In Schlesinger v. Councilman, 420 U.S. 738, 95 S.Ct. 1300, 43 L.Ed.2d 591 (1975), the Supreme Court stated:

[Service-connection] turns in major part on gauging the impact of an offense on military discipline and effectiveness, on determining whether the offense is distinct from and greater than that of civilian society, and on whether the distinct military interest can be vindicated adequately in civilian courts.

Id. at 760, 95 S.Ct. at 1314. See also Relford, 401 U.S. at 367-68, 91 S.Ct. at 656-57. Applying these considerations to an offense committed overseas by a servicemember, we find such an offense has an obvious and unquestionably adverse impact upon military operations and the military mission.

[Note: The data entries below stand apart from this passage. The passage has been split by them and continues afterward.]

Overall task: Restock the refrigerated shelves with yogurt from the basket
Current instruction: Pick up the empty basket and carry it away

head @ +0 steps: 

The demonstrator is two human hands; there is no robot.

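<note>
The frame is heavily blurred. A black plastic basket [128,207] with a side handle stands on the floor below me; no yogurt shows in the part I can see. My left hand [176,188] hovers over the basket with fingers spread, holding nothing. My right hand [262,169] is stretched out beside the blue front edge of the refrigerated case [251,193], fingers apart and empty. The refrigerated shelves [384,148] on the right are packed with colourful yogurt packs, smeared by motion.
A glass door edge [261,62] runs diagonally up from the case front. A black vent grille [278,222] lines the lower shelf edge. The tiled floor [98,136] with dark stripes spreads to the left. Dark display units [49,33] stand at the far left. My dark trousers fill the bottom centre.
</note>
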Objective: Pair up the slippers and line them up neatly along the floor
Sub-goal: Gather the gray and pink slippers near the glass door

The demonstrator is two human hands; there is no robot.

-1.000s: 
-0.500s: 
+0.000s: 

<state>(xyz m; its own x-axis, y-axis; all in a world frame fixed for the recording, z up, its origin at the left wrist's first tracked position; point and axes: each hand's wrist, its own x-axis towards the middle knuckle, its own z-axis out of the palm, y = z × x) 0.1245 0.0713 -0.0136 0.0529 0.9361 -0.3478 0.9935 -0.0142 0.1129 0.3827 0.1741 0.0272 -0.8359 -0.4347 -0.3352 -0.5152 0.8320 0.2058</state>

To ensure good order and discipline, the military must be able to control and direct its servicemembers overseas. One of the more practicable methods for main-[787]*787tabling order in a command is the ability to try and punish misconduct. The need for this power is primary overseas. Unless the military retains control over the servicemember, he will be unavailable to perform his duties. The sensitivity of our overseas missions, coupled with the economic cost of sending an individual overseas and then replacing him if he commits a crime and is not subject to military control, compels the conclusion that the military’s ability to efficiently and effectively execute its mission is compromised whenever a servicemember commits a crime overseas.

Additionally, with respect to the military’s presence overseas, the relationship between the military and foreign community tends to be injured when an offense is committed.